→ Task to carry out
Say how many lines in the material below contain the word "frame", giving the number alone.

→ Data

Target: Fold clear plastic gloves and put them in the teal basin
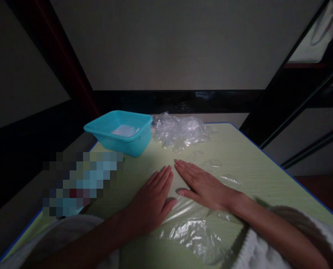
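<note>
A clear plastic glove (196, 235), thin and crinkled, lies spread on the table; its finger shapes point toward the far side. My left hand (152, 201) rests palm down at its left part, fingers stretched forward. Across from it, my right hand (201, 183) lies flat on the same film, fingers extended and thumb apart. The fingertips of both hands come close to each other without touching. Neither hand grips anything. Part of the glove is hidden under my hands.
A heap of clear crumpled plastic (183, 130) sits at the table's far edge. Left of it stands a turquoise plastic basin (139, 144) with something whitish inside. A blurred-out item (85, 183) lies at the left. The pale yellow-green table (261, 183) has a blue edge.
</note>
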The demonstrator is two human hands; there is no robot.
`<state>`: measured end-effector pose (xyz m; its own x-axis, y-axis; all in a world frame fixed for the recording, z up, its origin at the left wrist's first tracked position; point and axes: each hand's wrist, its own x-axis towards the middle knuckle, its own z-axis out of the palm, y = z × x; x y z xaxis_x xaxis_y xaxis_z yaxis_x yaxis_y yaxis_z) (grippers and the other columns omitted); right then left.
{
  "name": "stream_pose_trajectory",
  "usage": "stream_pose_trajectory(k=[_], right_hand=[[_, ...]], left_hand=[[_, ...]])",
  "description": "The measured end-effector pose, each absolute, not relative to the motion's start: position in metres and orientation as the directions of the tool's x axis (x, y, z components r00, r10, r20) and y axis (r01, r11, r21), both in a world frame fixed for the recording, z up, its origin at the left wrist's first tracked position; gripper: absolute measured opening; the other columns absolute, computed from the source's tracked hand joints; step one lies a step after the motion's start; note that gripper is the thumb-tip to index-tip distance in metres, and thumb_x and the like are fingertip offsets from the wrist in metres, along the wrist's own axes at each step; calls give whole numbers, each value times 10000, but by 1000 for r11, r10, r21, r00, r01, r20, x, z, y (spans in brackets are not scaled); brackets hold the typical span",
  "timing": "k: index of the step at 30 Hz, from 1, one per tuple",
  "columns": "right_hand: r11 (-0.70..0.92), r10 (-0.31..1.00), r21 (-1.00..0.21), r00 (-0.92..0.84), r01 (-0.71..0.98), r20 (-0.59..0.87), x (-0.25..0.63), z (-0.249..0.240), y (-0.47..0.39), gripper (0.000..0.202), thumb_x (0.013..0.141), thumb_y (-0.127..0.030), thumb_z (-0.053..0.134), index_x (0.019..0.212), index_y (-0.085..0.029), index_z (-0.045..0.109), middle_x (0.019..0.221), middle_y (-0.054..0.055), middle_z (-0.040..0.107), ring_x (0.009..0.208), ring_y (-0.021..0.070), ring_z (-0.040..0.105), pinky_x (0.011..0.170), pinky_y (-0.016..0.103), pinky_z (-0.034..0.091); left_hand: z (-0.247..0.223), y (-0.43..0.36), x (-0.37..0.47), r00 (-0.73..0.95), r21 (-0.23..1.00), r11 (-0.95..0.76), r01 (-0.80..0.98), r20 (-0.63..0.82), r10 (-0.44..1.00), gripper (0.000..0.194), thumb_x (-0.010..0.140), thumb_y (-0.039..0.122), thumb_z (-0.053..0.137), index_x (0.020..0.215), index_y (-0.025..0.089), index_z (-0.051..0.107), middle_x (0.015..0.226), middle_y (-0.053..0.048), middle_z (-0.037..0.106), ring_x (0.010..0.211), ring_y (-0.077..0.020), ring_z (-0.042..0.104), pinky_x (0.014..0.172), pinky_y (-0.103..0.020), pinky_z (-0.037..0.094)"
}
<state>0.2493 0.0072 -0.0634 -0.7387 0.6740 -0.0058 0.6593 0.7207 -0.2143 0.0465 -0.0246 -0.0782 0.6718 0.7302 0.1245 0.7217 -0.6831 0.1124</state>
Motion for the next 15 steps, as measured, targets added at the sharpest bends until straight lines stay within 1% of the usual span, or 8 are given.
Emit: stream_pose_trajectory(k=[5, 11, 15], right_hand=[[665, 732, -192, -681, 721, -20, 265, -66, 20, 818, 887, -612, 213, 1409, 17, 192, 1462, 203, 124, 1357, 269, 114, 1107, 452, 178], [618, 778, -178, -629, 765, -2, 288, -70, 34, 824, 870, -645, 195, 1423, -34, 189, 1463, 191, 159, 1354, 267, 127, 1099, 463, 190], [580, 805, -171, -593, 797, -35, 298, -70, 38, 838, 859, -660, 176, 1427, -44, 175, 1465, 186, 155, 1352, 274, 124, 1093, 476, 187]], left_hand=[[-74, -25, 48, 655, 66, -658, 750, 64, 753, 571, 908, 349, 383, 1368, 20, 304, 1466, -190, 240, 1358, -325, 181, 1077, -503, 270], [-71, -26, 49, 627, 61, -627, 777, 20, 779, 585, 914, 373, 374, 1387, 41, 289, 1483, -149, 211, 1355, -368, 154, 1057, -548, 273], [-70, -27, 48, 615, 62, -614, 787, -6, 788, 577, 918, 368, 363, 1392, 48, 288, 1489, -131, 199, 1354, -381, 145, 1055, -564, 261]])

→ Result below
2